> _Brief_
Only the pictures are to be left out; the listing itself is repeated exactly.

> _Data shown_
==========

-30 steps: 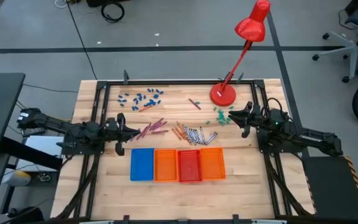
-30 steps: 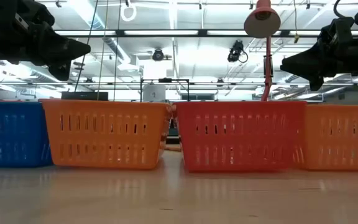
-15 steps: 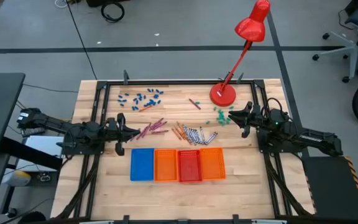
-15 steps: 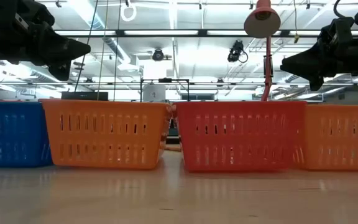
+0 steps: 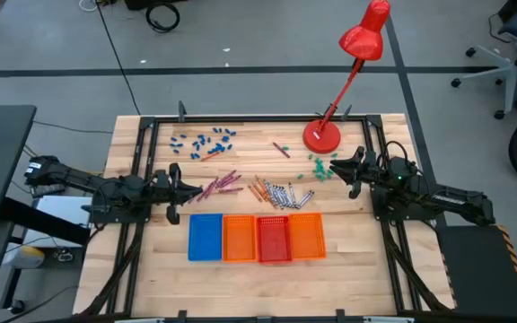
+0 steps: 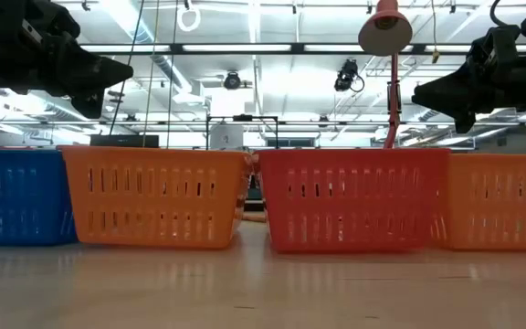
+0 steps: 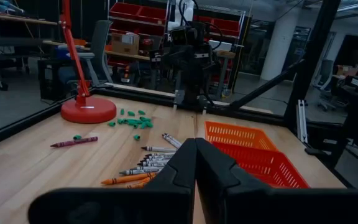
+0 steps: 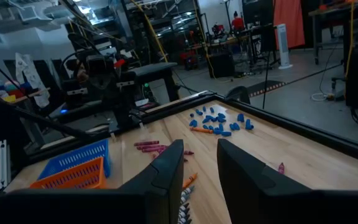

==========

> _Written response_
-30 steps: 
-30 steps: 
-15 steps: 
-15 steps: 
+0 steps: 
+0 steps: 
+0 steps: 
+0 steps: 

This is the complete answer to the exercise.